# Task details:
Print this span of the material below exactly: the line with "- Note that", the line with "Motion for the", and every line between them, but nothing else.

# The data:
• • • •

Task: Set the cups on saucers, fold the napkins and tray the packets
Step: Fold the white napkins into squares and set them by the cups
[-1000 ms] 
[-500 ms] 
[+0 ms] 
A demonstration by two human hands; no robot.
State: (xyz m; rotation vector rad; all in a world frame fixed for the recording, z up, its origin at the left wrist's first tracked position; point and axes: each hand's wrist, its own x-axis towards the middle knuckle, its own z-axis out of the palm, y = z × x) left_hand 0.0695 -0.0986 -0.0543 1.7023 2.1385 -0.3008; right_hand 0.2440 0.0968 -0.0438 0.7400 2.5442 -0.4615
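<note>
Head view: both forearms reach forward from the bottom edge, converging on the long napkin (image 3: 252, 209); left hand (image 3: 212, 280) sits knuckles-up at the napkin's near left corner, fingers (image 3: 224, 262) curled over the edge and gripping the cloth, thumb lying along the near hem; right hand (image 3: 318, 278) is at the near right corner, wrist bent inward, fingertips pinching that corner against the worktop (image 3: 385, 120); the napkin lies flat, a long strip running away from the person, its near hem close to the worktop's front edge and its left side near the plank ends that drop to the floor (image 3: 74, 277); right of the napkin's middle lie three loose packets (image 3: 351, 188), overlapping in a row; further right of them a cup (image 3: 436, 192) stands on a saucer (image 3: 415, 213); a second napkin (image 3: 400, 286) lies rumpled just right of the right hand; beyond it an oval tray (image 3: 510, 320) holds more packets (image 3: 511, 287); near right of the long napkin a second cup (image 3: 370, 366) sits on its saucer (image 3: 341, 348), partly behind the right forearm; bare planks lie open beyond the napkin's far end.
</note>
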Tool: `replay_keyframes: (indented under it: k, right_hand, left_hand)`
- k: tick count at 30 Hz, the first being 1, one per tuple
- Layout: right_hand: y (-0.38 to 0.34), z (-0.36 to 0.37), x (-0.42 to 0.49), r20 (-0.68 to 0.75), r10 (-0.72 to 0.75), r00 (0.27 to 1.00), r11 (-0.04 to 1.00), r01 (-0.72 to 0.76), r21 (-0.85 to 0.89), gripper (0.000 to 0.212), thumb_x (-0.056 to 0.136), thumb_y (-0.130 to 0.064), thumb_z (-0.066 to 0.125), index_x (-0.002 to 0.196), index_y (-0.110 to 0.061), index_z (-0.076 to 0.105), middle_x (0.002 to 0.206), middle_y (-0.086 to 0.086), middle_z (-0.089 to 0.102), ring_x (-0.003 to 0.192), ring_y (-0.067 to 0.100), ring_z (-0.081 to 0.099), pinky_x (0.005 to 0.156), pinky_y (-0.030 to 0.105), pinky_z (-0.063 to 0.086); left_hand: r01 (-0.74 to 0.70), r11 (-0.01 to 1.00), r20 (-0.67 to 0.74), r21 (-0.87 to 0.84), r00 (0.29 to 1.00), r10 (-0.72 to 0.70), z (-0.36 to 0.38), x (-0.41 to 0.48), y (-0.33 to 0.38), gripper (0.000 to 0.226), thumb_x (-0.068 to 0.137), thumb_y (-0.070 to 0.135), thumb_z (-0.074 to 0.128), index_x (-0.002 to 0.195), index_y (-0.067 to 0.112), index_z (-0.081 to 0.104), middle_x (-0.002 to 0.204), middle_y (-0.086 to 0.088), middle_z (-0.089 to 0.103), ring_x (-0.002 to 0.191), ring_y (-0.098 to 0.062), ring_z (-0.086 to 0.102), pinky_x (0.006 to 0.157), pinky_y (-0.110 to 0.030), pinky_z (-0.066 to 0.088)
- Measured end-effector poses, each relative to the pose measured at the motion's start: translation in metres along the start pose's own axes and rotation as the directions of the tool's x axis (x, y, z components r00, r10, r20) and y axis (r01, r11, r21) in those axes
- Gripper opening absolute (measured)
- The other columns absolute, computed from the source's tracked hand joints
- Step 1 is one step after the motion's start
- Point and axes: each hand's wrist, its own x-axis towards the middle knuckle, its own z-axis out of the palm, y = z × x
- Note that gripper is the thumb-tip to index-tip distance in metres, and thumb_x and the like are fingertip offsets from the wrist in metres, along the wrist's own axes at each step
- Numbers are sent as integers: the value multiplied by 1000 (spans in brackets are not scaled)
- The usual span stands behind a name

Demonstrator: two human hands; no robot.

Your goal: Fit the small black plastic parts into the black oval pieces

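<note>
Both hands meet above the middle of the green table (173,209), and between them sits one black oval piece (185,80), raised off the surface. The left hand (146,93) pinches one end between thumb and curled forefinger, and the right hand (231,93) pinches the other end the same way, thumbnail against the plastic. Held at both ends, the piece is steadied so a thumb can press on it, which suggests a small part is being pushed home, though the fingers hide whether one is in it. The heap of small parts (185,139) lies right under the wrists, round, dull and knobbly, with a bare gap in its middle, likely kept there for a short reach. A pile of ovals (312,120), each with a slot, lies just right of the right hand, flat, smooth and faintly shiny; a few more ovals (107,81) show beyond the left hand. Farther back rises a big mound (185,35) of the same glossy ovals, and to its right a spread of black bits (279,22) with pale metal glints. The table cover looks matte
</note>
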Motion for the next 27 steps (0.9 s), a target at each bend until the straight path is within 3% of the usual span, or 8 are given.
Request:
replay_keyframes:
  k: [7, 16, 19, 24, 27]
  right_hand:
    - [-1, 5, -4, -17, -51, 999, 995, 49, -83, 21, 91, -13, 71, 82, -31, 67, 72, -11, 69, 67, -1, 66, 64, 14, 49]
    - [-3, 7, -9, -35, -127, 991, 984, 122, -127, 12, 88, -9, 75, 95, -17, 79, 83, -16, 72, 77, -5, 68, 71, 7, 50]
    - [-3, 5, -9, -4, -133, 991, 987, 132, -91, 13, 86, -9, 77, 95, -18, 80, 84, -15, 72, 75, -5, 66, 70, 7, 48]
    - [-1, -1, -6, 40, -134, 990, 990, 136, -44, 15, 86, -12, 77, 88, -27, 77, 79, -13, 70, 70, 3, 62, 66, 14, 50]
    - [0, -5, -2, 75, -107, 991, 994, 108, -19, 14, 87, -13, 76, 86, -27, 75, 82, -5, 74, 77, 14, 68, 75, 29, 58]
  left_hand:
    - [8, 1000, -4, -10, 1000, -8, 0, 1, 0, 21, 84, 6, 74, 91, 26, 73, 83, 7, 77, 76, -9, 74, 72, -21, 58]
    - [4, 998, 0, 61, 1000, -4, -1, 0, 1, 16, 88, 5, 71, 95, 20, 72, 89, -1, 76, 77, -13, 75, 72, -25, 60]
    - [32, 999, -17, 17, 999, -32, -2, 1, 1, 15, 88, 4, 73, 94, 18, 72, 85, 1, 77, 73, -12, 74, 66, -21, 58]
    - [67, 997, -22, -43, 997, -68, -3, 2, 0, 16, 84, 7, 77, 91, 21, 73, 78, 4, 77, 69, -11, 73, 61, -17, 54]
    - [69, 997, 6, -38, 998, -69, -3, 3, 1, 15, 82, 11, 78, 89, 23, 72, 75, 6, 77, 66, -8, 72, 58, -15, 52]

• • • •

# Your response:
- Note that gripper is the thumb-tip to index-tip distance in metres, and thumb_x and the like are fingertip offsets from the wrist in metres, along the wrist's own axes at each step
- Numbers are sent as integers: the value multiplied by 1000 (spans in brackets are not scaled)
- The usual span stands behind a name

Demonstrator: two human hands; no robot.

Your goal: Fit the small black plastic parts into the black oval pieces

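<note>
Both hands meet above the middle of the green table (173,209), and between them sits one black oval piece (185,80), raised off the surface. The left hand (146,93) pinches one end between thumb and curled forefinger, and the right hand (231,93) pinches the other end the same way, thumbnail against the plastic. Held at both ends, the piece is steadied so a thumb can press on it, which suggests a small part is being pushed home, though the fingers hide whether one is in it. The heap of small parts (185,139) lies right under the wrists, round, dull and knobbly, with a bare gap in its middle, likely kept there for a short reach. A pile of ovals (312,120), each with a slot, lies just right of the right hand, flat, smooth and faintly shiny; a few more ovals (107,81) show beyond the left hand. Farther back rises a big mound (185,35) of the same glossy ovals, and to its right a spread of black bits (279,22) with pale metal glints. The table cover looks matte
</note>
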Motion for the next 27 steps (0.9 s), a target at each bend until the straight path is within 3% of the usual span, or 8 are given.

The output has nothing more to it.